ジャケットでふり返る30年 ~アートブック「スピッツのデザイン」 感想

   スピッツ初のアートブック「スピッツのデザイン」が2/2に発売されました。
   予約特典の布張りケースが製造数を確保できないため11月発売予定から2月に延期になっていたのですが、無事発売になりましたね。よかった。

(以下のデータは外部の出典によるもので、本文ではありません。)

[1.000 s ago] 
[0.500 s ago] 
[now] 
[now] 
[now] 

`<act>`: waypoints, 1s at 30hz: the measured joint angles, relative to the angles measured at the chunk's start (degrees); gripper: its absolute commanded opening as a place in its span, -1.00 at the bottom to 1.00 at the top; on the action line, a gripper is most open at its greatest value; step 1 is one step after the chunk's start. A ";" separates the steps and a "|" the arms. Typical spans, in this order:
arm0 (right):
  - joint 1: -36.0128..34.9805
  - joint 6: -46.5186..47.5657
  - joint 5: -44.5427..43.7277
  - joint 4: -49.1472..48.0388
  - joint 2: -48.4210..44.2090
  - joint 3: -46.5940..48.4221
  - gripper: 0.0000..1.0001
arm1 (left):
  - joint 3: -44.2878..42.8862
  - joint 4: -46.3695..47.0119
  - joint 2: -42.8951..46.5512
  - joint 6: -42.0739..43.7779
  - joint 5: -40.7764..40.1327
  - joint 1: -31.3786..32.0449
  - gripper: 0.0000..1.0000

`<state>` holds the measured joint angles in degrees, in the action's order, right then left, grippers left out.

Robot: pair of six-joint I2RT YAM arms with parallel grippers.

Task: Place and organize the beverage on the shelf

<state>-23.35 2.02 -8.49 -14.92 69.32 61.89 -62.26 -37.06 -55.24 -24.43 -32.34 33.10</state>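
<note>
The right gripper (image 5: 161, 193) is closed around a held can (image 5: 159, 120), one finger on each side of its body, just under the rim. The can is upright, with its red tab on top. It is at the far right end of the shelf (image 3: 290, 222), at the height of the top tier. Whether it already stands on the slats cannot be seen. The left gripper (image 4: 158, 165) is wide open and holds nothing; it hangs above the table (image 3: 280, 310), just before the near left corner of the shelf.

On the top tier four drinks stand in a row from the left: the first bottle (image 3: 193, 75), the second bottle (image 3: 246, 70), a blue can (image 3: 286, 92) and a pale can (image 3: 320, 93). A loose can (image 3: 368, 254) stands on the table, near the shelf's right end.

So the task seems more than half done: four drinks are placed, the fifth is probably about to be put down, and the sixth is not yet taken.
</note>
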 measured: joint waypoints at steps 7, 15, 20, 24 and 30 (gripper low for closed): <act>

   僕は近所の本屋で予約注文したので、その日のうちに自転車で取りに行きました。

| 外観

   店頭で受け取ったのは、なんと「スピッツのデザイン」と書かれた段ボール箱でした。
   その中に特製ケースに納まった本体が入っているという、なんとも重厚な作り。

   サイズも大きいし、家宝にしたくなるような丁寧な仕上がりです。
「フェイクファー」のアザ―カットの写真もいい感じです。
スピッツのデザイン

ロゴもかわいい

| 内容

SECTION1
   前半には、「crispy!」までのジャケットのデザインを担当した梶谷芳郎さんと、それ以降のデザインを担当した木村豊さんのインタビューが載っています。
   アルバム1枚につき見開き2頁を使用していて、左ページに写真、右ページにインタビューが掲載されています。
   後半には、草野さんのロングインタビューがあります。

SECTION2
   ジャケットのアザーカットや設定資料などが大量に投入されています。

| 感想

   一通り読んで、これは30年記念の企画として非常にうまい!と思いました。
   ジャケットに焦点をしぼったことで、ただ未公開の資料を寄せ集めただけではない、コンセプトの明確なアートブックになっています。
   これがもしもスピッツのメンバーのロングインタビューや未公開写真の掲載だけだったとしたらありきたりで面白くなかったと思います。
   ジャケットの歴史を追いながら、担当されたデザイナーさんの話を聞くことで、そのときどきのスピッツの音楽、草野さんの思想、当時の時代の空気も感じることができました。(アナログからデジタルへの変遷とか)
   またジャケットに隠された秘密(?)なんかもわかって、「へえ」「おお!」ってちょっとした驚きもありました。
   音楽はもちろん耳で聞くものですが、骨の髄までしゃぶり尽くそうとしたら、目でも楽しむものなんだなと思いました。なんか変な表現ですが。

   税込みで7020円という高価な本ですが、その価値はあったと思います。

   とはいえ、やっぱ高いかな。決してコストパフォーマンスは良くないですよね。物理的に7000円は高いです。
   いずれ3000円くらいのコンパクトサイズの廉価版も出してほしいですね。
   学生さんとか欲しくても手が出ない人もいるだろうし。
   なんていうか、スピッツには高価なものを出して「はい、おしまい」という商売はしてほしくないです。僕もいま高校生や大学生だったとしたら買えなかったと思うので、お財布に優しい感じでお願いします。

 | おまけ

   本が入っていた外箱(段ボール)ですが、捨てるのも忍びないし、残しておくのも場所を取るしで、どうしようと悩んだ末、会社に持っていくことにしました。
   仕事でモノを送るときの梱包用の段ボール箱として使おうと思います。
   受け取った人がどういう反応するか想像すると楽しいし、その人がまた別の部署にモノを送るときに使ってくれれば、役にも立つし。
   そうやって「スピッツのデザイン」と書かれた段ボール箱がぐるぐると全国を回っている様子を想像するとちょっと愉快な気分になります。